## INSTRUCTIONS TO FOLLOW
When you reach the line containing "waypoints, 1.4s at" in the entries below, start writing out each line exactly, and stop after the line containing "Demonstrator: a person".

## INPUT DATA
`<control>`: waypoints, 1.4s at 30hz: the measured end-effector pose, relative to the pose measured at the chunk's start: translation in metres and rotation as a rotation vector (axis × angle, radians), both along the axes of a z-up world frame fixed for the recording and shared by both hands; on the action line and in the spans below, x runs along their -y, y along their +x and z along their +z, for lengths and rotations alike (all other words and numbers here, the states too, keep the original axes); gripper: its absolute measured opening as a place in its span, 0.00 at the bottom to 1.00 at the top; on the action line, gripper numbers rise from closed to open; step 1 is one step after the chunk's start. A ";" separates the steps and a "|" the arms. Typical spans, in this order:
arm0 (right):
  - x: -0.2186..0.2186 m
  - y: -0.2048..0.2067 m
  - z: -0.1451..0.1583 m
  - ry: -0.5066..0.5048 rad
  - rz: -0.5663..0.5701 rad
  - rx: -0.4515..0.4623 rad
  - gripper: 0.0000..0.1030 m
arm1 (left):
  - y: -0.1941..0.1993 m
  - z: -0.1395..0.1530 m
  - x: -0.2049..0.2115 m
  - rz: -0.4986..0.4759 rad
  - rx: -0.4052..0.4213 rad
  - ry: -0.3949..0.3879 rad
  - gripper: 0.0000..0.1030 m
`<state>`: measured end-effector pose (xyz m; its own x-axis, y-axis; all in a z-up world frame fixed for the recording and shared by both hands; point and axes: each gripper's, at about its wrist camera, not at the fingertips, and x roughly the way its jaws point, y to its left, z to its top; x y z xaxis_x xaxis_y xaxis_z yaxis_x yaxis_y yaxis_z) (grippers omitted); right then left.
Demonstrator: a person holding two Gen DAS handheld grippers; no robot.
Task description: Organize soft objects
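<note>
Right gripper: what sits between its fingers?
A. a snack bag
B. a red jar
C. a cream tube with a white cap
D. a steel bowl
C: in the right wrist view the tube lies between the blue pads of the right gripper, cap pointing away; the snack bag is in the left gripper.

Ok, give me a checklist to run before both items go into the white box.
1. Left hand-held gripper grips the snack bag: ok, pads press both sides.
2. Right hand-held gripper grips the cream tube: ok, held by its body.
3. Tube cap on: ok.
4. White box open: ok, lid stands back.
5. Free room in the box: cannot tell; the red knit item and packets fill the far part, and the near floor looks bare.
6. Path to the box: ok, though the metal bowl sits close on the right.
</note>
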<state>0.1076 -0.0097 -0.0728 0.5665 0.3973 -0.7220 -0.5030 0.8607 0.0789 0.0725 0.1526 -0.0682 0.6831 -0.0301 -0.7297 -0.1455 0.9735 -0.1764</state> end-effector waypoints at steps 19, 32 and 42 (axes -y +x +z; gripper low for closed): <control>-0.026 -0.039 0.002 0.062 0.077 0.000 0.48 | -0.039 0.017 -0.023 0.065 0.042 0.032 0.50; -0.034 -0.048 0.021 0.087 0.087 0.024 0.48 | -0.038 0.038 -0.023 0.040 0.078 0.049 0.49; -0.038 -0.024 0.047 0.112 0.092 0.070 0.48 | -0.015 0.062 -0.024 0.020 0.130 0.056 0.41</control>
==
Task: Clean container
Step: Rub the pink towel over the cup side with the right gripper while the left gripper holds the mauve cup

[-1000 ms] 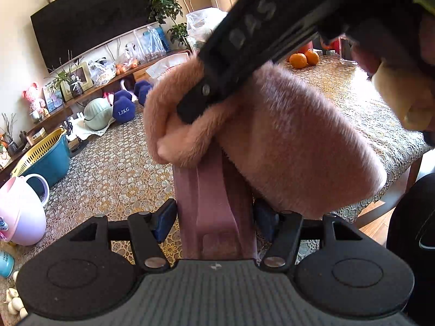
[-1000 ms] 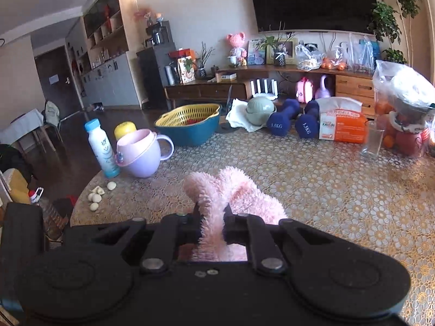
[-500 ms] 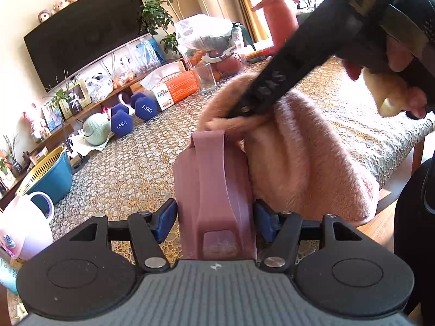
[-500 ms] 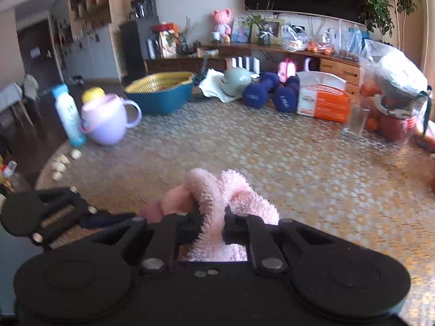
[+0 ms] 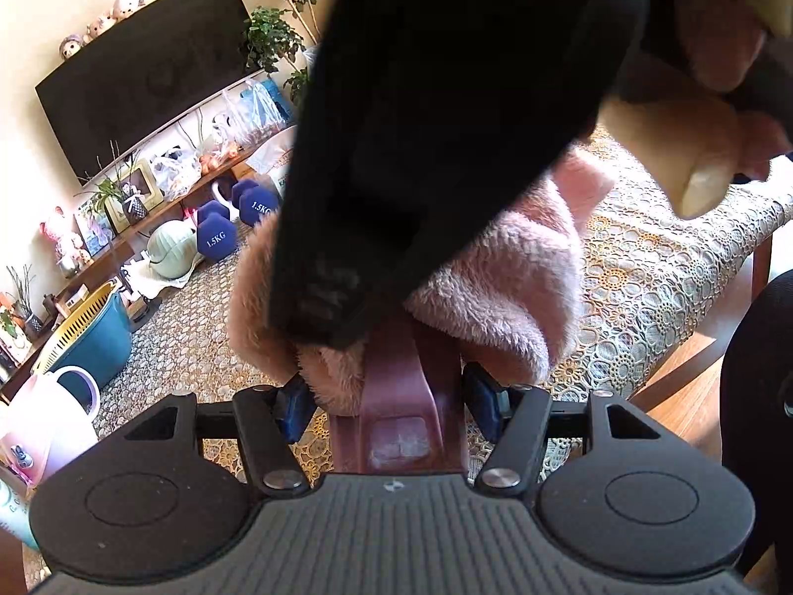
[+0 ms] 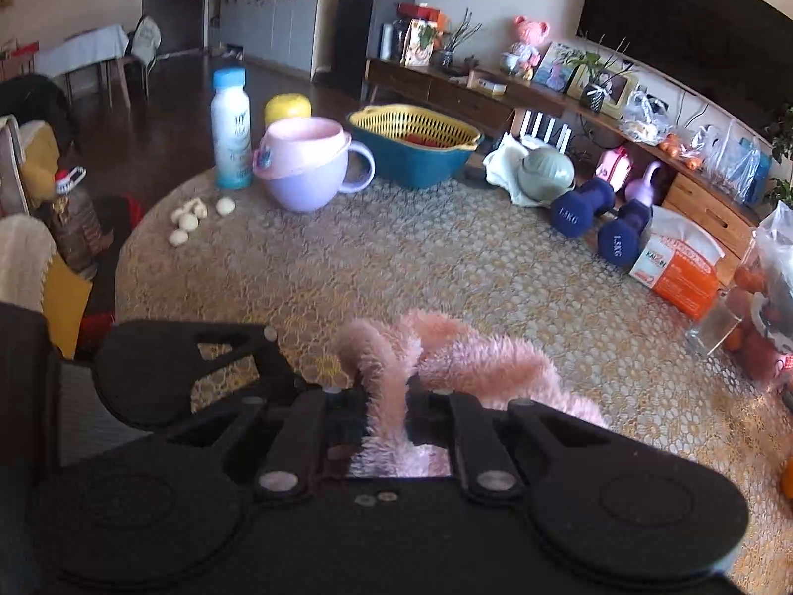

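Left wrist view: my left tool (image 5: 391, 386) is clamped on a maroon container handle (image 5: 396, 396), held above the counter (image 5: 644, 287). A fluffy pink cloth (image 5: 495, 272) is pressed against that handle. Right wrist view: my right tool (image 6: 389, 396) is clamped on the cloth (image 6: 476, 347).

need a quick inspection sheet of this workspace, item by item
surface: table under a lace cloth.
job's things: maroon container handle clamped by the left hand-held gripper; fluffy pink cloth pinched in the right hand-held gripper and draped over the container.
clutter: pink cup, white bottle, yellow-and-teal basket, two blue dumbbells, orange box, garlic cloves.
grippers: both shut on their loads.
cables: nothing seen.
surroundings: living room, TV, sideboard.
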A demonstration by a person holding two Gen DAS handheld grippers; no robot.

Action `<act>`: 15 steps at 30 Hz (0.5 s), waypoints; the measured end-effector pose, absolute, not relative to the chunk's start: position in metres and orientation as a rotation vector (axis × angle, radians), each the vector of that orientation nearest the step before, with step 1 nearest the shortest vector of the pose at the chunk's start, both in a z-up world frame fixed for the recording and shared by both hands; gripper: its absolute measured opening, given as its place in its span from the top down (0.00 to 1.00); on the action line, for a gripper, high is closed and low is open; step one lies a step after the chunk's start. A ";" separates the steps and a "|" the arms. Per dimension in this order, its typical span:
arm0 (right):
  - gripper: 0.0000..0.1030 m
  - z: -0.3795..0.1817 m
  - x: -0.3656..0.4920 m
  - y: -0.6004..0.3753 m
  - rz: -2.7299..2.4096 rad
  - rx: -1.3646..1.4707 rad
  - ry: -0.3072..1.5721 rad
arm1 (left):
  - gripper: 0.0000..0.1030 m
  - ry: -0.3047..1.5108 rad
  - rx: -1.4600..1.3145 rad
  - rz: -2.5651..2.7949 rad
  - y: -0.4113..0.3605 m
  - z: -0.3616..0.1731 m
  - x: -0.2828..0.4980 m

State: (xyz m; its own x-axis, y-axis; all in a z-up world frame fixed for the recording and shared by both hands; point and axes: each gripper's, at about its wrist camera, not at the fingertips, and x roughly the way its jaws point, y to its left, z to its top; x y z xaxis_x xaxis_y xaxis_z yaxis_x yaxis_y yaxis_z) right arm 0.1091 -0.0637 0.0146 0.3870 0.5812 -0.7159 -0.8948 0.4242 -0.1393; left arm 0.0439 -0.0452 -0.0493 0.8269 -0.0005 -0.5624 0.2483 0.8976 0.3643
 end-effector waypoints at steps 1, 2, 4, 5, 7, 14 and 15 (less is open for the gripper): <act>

## THE ANSWER
`<control>`: waypoints, 1.4s at 30hz: the measured end-effector pose, relative to the pose measured at the chunk's start: translation in metres and rotation as a rotation vector (axis × angle, radians), both along the axes of a z-up world frame fixed for the recording and shared by both hands; on the action line and in the spans below, x runs along their -y, y along their +x and z along their +z, for lengths and rotations alike (all other words and numbers here, the states too, keep the original axes); gripper: its absolute measured opening as a place in its span, 0.00 at the bottom to 1.00 at the top; on the action line, gripper numbers rise from closed to open; step 1 is one step after the chunk's start. A ";" separates the steps and a "|" the arms. Typical spans, in this order:
arm0 (right):
  - x: -0.2186..0.2186 m
  - y: -0.2048..0.2067 m
  - z: -0.1451..0.1583 m
  - ry: -0.5066..0.5048 rad
  - rz: -0.5663..0.5701 rad
  - rx: -0.4515..0.4623 rad
  - gripper: 0.0000..0.1030 m
arm1 (left):
  - y: -0.1941..0.1993 m
  - z: -0.1395..0.1530 m
  - x: -0.2049..0.2115 m
  - rz: -0.4986..0.4759 rad
  - rx: -0.4052..0.4213 rad
  - ry: -0.3949..0.3879 rad
  - gripper: 0.0000..0.1030 m
`<state>`: measured end-effector pose (xyz m; its own x-axis, y-axis; all in a z-up world frame fixed for the recording and shared by both hands; point and axes: each gripper's, at about its wrist camera, not at the fingertips, and x roughly the way its jaws point, y to its left, z to its top; x y z xaxis_x xaxis_y xaxis_z yaxis_x yaxis_y yaxis_z) (grippers omitted); right then left.
Demonstrator: a person holding two Gen DAS handheld grippers; no robot.

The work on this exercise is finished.